As described above, the present invention has been described with a focus on preferred embodiments with reference to the accompanying drawings, but within the scope of those skilled in the art in the technical field to which the present invention pertains without departing from the technical spirit and scope described in the claims of the present invention. The present invention can be implemented with various modifications or modifications. Accordingly, the scope of the present invention should be construed by the appended claims to include examples of many such modifications.

Claims (4)

In the manufacturing method of an adsorbent capable of simultaneously removing radioactive contaminants and organic substances in waste liquid,
A mixed solution manufacturing step (S100) of preparing a mixed solution of aluminum sulfate and an aqueous Prussian blue solution;
A pH control step (S200) of controlling the pH of the mixed solution; and
A heating step (S300) of heating the pH-controlled mixed solution to obtain a solid adsorbent.

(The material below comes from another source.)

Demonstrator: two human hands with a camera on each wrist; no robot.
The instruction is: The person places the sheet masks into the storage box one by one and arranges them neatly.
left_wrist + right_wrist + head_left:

A method of manufacturing an adsorbent capable of simultaneously removing radioactive contaminants and organic substances in waste fluid.
According to clause 1,
In the mixed solution manufacturing step (S100),
Characterized in that the mixing weight ratio of aluminum sulfate and Prussian blue solids is 1:0.5 to 1.
A method of manufacturing an adsorbent capable of simultaneously removing radioactive contaminants and organic substances in waste fluid.
An adsorbent capable of simultaneously removing radioactive pollutants and organic substances in waste liquid prepared by the production method of claim 1 or 2.
In the waste liquid treatment method using an adsorbent capable of simultaneously removing radioactive contaminants and organic substances in the waste liquid of paragraph 3,
A waste liquid pH adjustment step of controlling the pH of the waste liquid to 6 to 8;
Characterized by comprising: an adsorbent input step of adding an adsorbent to the pH-adjusted waste liquid;
A waste liquid treatment method using an adsorbent that can simultaneously remove radioactive contaminants and organic substances in waste liquid.